- VCD Cover
- Directed by: T. S. Nagabharana
- Written by: T. S. Nagabharana
- Produced by: Rajakumari Rajshekar
- Starring: Vishnuvardhan Lakshmi Gopalaswamy Navya Nair Vijay Raghavendra
- Cinematography: Ramesh Babu
- Edited by: G. Basavaraj Urs
- Music by: Hamsalekha
- Production company: R. R. Creations
- Release date: 27 February 2009;
- Running time: 140 minutes
- Country: India
- Language: Kannada

= Namyajamanru =

Namyajamanru is a 2009 Indian Kannada-language action drama film directed and written by T. S. Nagabharana. The film stars Vishnuvardhan along with Navya Nair and Vijay Raghavendra. The film was produced by Rajakumari Rajshekar.
The film was released on 27 February 2009.

==Soundtrack==
The music of the film was composed and lyrics written by Hamsalekha.

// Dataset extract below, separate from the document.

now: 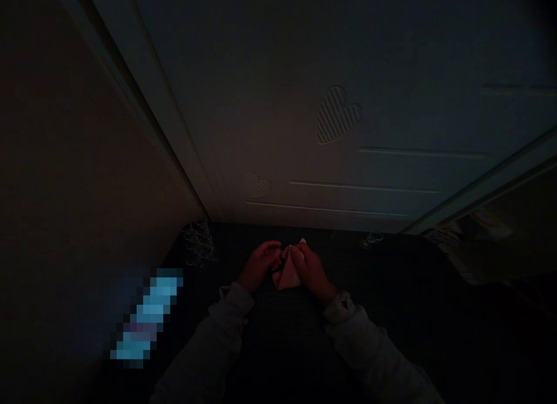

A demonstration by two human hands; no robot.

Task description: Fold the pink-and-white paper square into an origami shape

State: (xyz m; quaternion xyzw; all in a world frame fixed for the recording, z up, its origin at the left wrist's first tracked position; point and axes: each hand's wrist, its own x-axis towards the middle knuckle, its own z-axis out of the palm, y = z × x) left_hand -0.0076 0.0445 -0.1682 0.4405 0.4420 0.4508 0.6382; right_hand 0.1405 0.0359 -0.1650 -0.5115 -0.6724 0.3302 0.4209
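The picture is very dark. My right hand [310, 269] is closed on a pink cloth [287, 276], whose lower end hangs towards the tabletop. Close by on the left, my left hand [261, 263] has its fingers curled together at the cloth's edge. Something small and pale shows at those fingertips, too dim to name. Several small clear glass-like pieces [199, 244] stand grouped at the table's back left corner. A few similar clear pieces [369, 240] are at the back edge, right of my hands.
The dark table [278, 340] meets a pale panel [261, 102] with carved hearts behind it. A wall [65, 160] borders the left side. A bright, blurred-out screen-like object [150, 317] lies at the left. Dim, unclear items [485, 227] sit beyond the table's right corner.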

| No. | Title | Singer(s) | Length |
|---|---|---|---|
| 1. | "Dundu Bhoomige" | S. P. Balasubrahmanyam, K. S. Chitra |  |
| 2. | "Yenayithe" | Hemanth Kumar |  |
| 3. | "Ee Hrudaya" | Vijay Raghavendra, Nanditha |  |
| 4. | "Gombe Mari" | S. P. Balasubrahmanyam |  |
| 5. | "Ninne Rathri" | S. P. Balasubrahmanyam, Badri Prasad |  |
| 6. | "Vadhu Varare" | S. P. Balasubrahmanyam, Anuradha Bhat, Hemanth Kumar, Badri Prasad |  |
| 7. | "Ee Mouna" | Anuradha Bhat, K. S. Chitra, Badri Prasad |  |

== Reception ==
=== Critical response ===

R G Vijayasarathy of Rediff.com scored the film at 3 out of 5 stars and says "Vishnuvardhan's performance is one of the highlights of the film. He has played a character that suits his age and stature. He is brilliant throughout particularly in the climax sequence. Navya Nair is exceptional as the vulnerable yet unpredictable Charu who becomes Urmila because of the disorder. Vijaya Raghavendra has done a good job as Alok. He also renders good play back for the E Hrudaya song. Lakshmi Gopalaswamy shines in the small role, while Anant Nag, Ramesh Bhat fill in their respective roles". A critic from The Times of India scored the film at 3 out of 5 stars and wrote "While it's a pleasing performance by Vishnuvardhan, Navya Nair is at her best and Lakshmi Gopalaswamy, Anant Nag, Vijay Raghavendra excel. Music by Hamsalekha is melodious. Ramesh Babu's camerawork is good". A critic from Sify.com wrote "Two lovely tunes and lyrics have come from national repute music director Hamsalekha. The cinematography by Ramesh Babu is captured very efficiently. This is worth watching for variety and curiosity elements in it."